Activity ->
Retrieve all lines below that have the string "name".

Input ->
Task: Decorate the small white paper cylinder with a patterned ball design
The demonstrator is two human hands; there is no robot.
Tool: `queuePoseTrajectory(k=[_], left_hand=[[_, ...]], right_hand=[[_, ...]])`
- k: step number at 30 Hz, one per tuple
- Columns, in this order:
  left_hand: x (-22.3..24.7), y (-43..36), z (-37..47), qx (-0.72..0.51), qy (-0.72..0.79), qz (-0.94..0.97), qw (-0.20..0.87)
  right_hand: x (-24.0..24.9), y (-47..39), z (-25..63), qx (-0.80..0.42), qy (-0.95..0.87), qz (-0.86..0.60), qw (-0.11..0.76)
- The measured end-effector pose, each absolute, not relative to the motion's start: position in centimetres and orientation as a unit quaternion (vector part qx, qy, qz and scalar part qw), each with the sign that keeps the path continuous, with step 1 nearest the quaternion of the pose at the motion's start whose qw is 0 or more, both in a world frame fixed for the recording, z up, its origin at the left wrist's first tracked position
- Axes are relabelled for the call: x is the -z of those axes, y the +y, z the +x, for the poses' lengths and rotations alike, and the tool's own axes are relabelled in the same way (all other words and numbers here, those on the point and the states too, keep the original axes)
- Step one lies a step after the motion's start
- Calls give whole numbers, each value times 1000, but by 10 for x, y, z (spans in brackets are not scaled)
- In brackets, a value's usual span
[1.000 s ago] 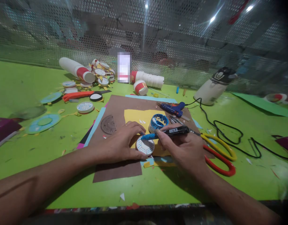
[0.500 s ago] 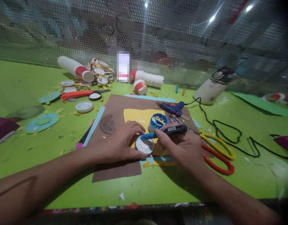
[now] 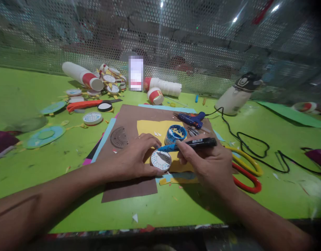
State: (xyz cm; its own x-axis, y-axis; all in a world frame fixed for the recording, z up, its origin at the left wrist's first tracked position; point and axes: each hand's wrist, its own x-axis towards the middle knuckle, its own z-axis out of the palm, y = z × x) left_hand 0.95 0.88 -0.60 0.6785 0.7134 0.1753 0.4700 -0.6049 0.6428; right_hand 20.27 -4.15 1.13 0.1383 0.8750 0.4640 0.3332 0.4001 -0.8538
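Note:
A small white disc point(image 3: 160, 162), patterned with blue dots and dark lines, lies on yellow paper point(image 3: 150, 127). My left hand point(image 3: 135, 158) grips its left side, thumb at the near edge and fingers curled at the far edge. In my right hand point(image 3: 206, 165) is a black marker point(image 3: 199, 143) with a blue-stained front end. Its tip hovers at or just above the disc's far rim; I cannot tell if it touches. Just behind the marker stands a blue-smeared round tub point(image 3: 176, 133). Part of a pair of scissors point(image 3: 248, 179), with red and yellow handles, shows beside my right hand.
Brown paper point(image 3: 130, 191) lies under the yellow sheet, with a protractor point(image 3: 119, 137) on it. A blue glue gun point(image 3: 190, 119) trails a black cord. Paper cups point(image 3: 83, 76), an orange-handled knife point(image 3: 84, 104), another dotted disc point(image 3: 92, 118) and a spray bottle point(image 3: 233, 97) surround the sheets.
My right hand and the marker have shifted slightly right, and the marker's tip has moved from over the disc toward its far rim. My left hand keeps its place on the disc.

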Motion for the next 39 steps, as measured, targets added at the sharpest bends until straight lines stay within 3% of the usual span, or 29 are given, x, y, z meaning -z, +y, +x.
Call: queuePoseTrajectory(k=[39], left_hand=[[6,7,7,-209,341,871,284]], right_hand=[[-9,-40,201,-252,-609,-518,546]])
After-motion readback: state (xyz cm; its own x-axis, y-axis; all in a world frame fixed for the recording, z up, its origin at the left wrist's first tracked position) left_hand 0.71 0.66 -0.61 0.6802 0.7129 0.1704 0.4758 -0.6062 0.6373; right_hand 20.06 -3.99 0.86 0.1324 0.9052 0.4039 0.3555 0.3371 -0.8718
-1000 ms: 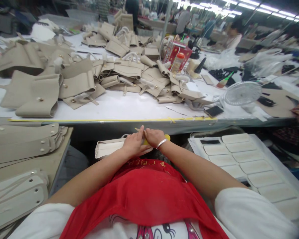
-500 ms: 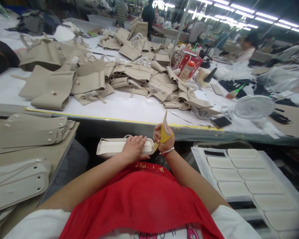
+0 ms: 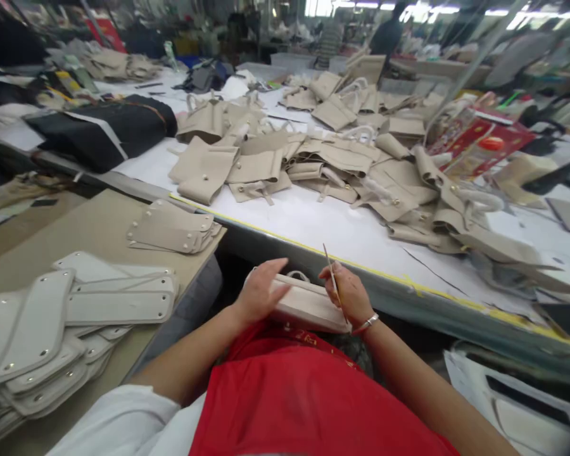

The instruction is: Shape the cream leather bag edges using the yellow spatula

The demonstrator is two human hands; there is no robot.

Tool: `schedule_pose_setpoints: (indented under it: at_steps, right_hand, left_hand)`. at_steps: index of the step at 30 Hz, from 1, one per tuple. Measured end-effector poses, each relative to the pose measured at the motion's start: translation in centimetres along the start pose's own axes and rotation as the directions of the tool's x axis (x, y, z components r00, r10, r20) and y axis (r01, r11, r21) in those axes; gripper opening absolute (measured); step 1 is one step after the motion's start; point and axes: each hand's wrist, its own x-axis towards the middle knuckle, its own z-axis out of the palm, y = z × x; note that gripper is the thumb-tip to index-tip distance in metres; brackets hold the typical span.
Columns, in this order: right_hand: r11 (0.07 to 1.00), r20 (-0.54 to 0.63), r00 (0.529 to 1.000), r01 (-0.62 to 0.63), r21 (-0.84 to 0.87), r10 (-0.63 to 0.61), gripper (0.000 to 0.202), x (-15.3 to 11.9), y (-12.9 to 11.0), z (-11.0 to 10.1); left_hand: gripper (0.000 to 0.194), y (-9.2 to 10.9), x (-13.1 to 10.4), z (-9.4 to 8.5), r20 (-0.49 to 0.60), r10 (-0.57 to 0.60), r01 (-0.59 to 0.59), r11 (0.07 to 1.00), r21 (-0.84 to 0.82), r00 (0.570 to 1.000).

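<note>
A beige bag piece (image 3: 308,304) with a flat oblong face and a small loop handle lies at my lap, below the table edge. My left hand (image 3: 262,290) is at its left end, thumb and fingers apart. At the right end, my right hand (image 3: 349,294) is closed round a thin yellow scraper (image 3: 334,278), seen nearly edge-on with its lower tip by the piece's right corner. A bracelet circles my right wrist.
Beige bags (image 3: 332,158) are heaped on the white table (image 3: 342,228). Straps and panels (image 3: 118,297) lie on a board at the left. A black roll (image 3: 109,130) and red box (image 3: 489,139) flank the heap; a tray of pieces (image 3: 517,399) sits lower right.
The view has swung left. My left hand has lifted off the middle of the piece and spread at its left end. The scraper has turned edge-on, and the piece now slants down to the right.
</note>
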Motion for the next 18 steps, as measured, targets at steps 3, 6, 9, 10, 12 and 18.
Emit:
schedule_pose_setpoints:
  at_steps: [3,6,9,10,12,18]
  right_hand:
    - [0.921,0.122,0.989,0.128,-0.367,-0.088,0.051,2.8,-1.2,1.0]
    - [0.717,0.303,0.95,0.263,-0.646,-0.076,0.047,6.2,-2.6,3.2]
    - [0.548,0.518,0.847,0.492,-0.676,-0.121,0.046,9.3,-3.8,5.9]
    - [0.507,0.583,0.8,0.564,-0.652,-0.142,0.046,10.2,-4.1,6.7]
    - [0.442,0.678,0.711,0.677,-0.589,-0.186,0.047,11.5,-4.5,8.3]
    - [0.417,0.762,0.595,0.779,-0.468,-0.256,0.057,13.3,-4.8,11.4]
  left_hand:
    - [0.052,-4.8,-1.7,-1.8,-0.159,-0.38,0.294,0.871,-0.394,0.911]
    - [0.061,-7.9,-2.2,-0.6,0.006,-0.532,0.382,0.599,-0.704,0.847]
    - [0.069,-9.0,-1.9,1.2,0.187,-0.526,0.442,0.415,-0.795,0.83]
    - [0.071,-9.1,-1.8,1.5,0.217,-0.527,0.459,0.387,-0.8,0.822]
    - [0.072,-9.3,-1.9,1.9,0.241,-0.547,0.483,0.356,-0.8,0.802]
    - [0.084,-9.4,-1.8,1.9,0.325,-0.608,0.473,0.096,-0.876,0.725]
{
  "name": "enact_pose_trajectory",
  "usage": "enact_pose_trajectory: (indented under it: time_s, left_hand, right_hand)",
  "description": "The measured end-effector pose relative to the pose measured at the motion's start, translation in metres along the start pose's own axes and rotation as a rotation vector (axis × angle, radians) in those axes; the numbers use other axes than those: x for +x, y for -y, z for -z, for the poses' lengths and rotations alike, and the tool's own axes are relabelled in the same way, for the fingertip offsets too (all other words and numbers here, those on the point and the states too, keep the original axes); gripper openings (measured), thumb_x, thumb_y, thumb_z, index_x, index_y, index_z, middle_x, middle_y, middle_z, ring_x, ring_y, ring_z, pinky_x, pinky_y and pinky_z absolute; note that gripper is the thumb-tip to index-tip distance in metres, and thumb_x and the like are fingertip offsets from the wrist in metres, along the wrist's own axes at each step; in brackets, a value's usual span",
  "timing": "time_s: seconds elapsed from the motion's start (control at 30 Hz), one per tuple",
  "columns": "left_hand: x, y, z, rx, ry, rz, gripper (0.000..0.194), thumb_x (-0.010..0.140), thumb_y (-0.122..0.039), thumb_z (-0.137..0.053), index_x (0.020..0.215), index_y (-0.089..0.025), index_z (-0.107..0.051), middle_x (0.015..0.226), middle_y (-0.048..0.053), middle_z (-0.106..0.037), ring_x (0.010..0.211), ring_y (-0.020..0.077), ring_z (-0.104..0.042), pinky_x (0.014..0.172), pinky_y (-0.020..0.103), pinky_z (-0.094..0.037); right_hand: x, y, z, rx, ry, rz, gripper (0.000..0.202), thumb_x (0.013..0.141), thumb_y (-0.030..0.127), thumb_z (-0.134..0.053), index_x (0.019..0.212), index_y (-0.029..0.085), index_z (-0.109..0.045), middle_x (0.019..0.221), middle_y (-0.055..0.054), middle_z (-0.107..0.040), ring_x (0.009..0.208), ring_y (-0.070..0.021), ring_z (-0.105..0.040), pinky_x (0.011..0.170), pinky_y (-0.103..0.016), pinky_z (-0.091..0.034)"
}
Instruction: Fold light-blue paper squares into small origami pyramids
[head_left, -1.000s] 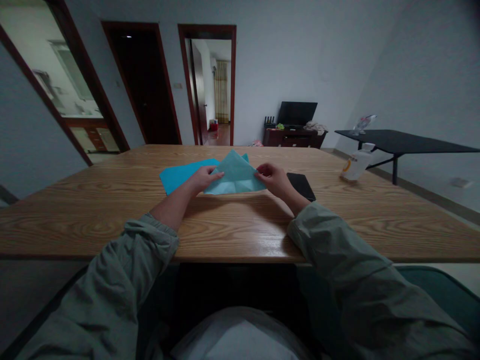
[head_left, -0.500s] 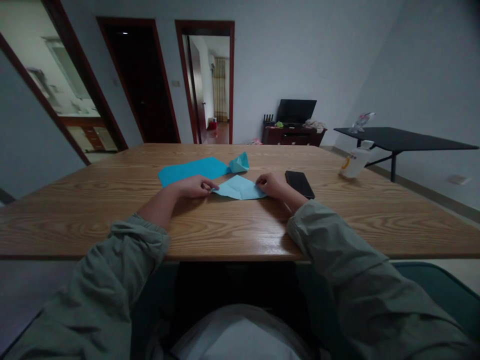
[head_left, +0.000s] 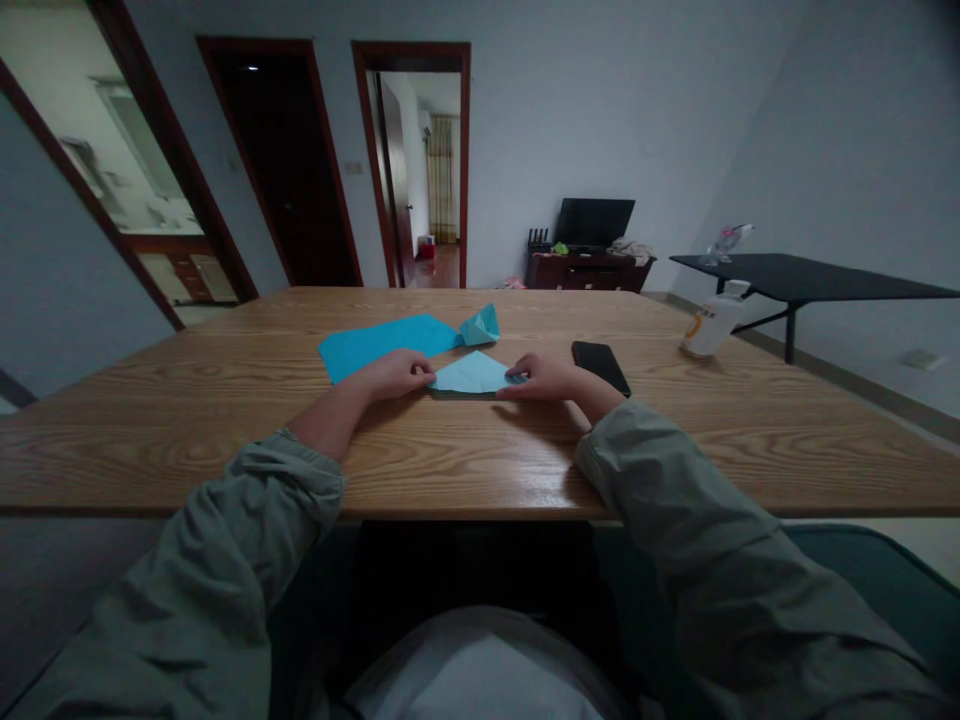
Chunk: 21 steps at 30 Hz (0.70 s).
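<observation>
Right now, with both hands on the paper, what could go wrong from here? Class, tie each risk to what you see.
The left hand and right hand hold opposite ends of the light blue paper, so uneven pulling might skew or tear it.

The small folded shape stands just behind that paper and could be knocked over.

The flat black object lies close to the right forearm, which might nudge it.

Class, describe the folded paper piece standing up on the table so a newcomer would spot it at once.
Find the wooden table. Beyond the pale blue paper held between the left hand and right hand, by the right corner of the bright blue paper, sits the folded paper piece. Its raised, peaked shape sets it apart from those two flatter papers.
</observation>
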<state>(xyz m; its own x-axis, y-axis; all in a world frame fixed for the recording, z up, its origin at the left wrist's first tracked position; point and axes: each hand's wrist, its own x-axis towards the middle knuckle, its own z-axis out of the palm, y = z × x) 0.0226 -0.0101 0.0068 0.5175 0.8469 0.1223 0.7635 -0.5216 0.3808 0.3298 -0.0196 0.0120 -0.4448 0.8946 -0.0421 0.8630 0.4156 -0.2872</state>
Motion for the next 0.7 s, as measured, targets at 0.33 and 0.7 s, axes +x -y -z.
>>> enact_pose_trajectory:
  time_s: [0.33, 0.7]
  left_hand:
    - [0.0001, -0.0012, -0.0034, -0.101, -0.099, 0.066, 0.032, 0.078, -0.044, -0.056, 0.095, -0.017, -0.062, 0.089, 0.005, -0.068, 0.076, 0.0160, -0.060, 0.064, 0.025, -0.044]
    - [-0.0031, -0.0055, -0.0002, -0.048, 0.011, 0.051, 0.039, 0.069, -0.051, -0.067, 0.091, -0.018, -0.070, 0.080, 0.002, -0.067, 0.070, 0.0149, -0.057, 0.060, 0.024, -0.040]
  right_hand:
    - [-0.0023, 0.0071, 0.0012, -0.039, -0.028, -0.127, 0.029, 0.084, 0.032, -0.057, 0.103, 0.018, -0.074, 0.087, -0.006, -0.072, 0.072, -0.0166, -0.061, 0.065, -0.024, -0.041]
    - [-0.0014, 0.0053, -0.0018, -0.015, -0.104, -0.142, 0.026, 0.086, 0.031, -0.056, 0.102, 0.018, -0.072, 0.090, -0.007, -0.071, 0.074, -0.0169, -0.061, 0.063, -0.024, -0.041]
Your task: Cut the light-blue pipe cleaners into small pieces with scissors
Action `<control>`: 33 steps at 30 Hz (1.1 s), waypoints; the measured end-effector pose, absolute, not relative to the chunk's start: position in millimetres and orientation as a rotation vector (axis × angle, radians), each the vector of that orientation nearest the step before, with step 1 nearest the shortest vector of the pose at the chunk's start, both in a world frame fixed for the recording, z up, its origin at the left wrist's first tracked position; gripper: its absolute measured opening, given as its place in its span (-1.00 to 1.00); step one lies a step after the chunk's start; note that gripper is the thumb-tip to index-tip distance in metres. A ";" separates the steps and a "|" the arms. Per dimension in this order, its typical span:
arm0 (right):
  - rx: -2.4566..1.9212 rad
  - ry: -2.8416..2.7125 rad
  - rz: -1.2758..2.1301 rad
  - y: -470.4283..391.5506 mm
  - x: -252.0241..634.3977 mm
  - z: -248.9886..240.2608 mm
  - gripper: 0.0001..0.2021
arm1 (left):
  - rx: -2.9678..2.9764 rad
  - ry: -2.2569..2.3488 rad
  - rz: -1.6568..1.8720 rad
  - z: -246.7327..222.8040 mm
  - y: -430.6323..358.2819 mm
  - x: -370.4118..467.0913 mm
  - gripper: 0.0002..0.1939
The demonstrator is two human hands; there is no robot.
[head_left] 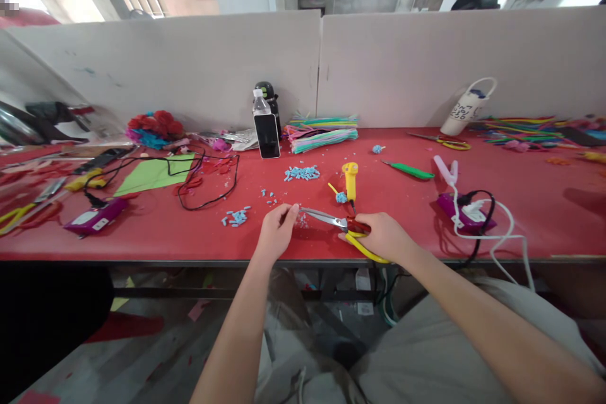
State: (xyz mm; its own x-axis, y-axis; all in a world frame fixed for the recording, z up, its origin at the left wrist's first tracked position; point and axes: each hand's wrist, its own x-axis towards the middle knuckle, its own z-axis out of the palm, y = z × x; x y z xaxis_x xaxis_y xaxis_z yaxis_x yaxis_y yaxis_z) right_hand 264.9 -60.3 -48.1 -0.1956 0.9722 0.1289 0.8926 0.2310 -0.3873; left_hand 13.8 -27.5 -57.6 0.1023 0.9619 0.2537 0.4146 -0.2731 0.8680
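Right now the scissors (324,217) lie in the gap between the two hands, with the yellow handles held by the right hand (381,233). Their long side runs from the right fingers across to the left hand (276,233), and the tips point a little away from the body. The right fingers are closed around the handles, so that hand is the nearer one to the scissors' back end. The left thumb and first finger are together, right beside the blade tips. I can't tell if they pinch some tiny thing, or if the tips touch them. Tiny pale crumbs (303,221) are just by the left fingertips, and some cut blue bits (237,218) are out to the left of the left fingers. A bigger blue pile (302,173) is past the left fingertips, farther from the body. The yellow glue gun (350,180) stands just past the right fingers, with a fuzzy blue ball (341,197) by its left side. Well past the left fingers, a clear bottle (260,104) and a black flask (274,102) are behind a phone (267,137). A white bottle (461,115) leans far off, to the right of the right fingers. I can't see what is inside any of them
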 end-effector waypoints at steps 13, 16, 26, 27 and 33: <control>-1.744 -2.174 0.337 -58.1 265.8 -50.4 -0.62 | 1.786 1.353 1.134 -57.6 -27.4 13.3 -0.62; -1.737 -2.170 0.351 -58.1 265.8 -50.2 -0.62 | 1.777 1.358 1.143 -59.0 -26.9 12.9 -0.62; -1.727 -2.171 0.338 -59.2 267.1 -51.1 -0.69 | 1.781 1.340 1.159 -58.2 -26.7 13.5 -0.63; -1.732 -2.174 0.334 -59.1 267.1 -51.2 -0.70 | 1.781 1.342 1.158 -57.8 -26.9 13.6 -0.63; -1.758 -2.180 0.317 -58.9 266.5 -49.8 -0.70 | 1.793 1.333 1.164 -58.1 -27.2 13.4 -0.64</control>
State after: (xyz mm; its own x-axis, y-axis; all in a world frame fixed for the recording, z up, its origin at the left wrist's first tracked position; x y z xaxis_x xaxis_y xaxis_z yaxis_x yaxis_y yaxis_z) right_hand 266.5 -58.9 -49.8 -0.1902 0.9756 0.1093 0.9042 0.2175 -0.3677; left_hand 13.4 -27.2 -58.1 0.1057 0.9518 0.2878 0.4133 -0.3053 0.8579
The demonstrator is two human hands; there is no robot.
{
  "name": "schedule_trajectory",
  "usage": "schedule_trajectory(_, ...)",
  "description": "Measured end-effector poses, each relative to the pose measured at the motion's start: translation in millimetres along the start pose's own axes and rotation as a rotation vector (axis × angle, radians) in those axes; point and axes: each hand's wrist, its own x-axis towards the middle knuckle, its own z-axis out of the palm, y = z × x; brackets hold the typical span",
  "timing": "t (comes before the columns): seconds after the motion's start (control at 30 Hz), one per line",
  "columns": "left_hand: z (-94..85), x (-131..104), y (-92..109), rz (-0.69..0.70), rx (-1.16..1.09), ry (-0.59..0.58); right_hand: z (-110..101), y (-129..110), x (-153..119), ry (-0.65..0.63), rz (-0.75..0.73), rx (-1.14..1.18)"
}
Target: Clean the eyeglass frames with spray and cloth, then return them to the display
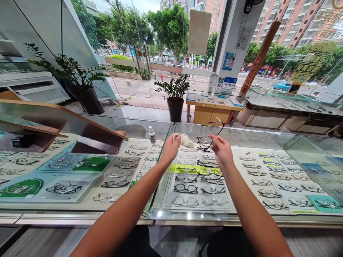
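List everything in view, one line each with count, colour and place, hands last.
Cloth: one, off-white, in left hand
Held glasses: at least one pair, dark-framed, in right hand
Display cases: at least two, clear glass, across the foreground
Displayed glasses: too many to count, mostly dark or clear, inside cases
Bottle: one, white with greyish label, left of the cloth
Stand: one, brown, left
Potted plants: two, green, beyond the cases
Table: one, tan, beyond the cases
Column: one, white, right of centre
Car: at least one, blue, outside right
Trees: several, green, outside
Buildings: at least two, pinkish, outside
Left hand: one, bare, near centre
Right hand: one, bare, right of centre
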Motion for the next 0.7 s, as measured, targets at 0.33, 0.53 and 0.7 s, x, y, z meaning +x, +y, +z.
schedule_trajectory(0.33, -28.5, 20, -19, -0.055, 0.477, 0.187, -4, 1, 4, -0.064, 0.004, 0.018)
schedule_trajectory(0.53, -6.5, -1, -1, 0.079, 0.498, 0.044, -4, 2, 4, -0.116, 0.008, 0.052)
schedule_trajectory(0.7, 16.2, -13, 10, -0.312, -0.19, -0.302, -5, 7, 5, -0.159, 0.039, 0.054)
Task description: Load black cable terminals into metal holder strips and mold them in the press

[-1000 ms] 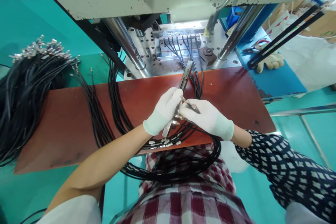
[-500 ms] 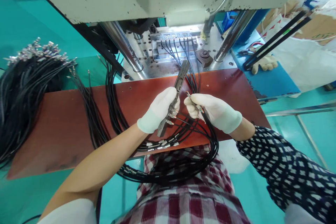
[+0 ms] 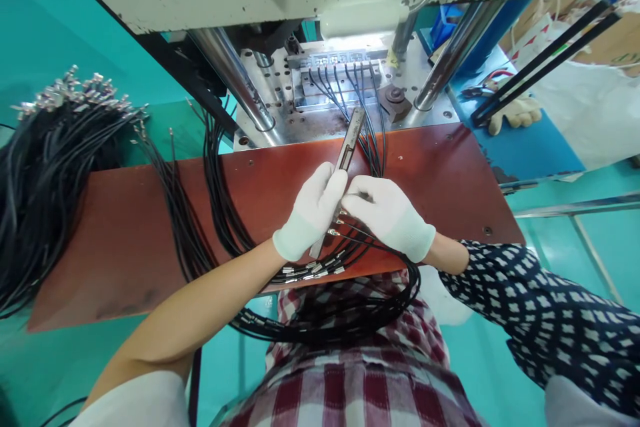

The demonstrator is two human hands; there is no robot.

Your solution ->
  "name": "enact_pose_trajectory",
  "name": "schedule_trajectory",

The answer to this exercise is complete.